Migraine is a leading cause of disability in the United States. For a subset of people who have it, migraine can develop into a chronic condition, causing even more frequent pain, discomfort, and disruption to daily life.
What is chronic migraine?
Migraine attacks are headaches with migraine characteristics (such as dizziness, nausea, and intense pain that gets worse with activity) that last 4 to 72 hours. Chronic migraine develops over time as these headaches become increasingly frequent. Chronic migraine is defined as a history of 15 or more headache days a month, at least eight of which have migraine characteristics, for at least three months (though for many people with chronic migraine the number of headache days fluctuates from month to month).

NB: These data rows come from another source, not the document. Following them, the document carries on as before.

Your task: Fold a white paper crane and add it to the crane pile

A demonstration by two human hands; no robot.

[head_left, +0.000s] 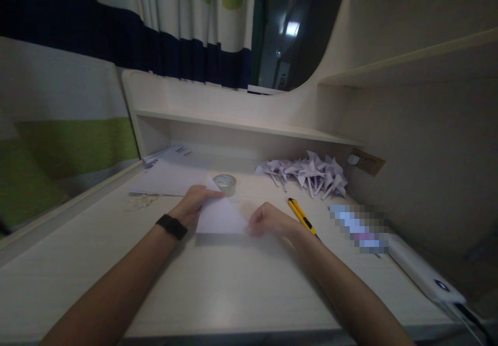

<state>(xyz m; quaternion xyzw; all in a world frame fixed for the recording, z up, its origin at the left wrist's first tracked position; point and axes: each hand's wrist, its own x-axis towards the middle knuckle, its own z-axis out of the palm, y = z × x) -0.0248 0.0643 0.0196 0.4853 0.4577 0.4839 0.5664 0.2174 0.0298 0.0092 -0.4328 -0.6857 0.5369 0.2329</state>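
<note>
A white sheet of paper (221,219), folded into a triangle, is held just over the desk between my hands. My left hand (196,201) pinches its upper left part, thumb on top and the other fingers partly hidden behind it. At the lower right corner of the paper, my right hand (266,220) has its fingers curled together, slightly blurred, gripping that corner. A roll of clear tape (224,184) lies just behind the paper. Right of my right hand rests a yellow utility knife (301,215).
Several paper pinwheels (311,172) are heaped at the back right. A stack of white paper (167,172) lies at the back left, with small pale bits (142,202) before it. A blurred-out device (358,229) and a white box-like unit with a cable (424,273) sit at right.
</note>
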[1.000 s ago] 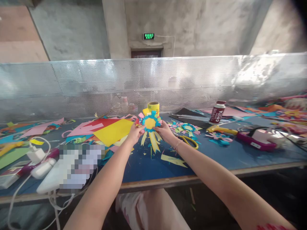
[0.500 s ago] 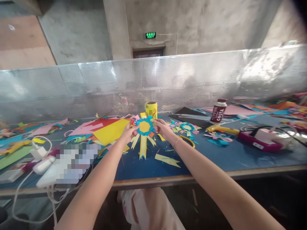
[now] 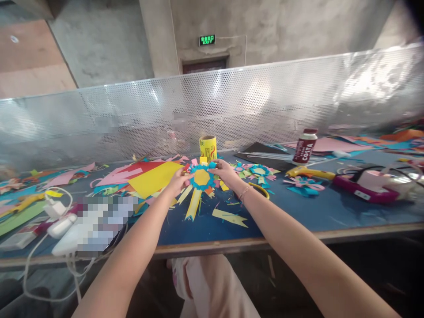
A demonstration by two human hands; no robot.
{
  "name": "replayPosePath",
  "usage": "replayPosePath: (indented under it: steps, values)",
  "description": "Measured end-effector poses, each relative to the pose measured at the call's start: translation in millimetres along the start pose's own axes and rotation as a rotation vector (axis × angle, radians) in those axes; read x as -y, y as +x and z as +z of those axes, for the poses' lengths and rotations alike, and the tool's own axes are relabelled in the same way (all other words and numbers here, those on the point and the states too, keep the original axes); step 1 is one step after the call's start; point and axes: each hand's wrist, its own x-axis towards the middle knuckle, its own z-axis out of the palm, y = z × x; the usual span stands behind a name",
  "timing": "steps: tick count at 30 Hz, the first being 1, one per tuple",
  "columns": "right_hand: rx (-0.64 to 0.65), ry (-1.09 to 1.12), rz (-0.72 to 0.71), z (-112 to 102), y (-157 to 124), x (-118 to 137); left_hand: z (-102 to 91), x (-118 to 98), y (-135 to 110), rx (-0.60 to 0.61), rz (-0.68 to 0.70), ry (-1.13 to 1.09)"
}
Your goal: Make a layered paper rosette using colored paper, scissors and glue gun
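Paper strip, pale yellow and notched [image 3: 229, 217], lies on the blue tabletop [image 3: 195, 234] below mid-frame. Beyond it, at centre, the left hand [image 3: 179, 182] and right hand [image 3: 228, 174] pinch opposite edges of a blue-ruffled, yellow-centred paper rosette [image 3: 202, 177]; light rim pressure should spare its folds. Behind stands a yellow cylindrical roll [image 3: 208, 148].

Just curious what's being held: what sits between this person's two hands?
A blue and yellow paper rosette sits between the left hand and the right hand, held by both. The head view shows this.
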Motion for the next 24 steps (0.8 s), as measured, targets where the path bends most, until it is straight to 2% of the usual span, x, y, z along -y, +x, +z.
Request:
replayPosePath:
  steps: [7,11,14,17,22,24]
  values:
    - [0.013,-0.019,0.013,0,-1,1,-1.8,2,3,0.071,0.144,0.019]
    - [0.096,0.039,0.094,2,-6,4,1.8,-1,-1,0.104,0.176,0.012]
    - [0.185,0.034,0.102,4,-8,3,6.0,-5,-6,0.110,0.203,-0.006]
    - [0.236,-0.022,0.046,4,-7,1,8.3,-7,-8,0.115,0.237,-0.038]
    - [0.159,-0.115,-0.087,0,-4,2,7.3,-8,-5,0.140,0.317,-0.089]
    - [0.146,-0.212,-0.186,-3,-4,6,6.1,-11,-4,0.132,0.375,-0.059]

How does migraine become chronic?
Factors that can make it more likely for migraine to become chronic include:
- Ineffective treatment
- Overuse of certain medications (for migraine and other conditions)
- Certain medical conditions (such as anxiety, sleep disorders, and chronic pain conditions)
- Stressful life events
What is the impact?
Migraine can interfere with work, school, and social life, but chronic migraine makes it even harder to participate in activities and to maintain relationships with friends and family. People with chronic migraine are also more likely to have other health conditions such as chronic pain, arthritis, and depression.
What is the outlook?
There’s no cure for migraine or for chronic migraine, but there are ways to find relief. It’s important for people with chronic migraine to:
- Work with a health care professional to find the right approach
- Address symptoms as soon as they appear
- Identify migraine triggers and avoid them
With the right treatment plan, many people with chronic migraine can have a better quality of life with fewer and less severe symptoms.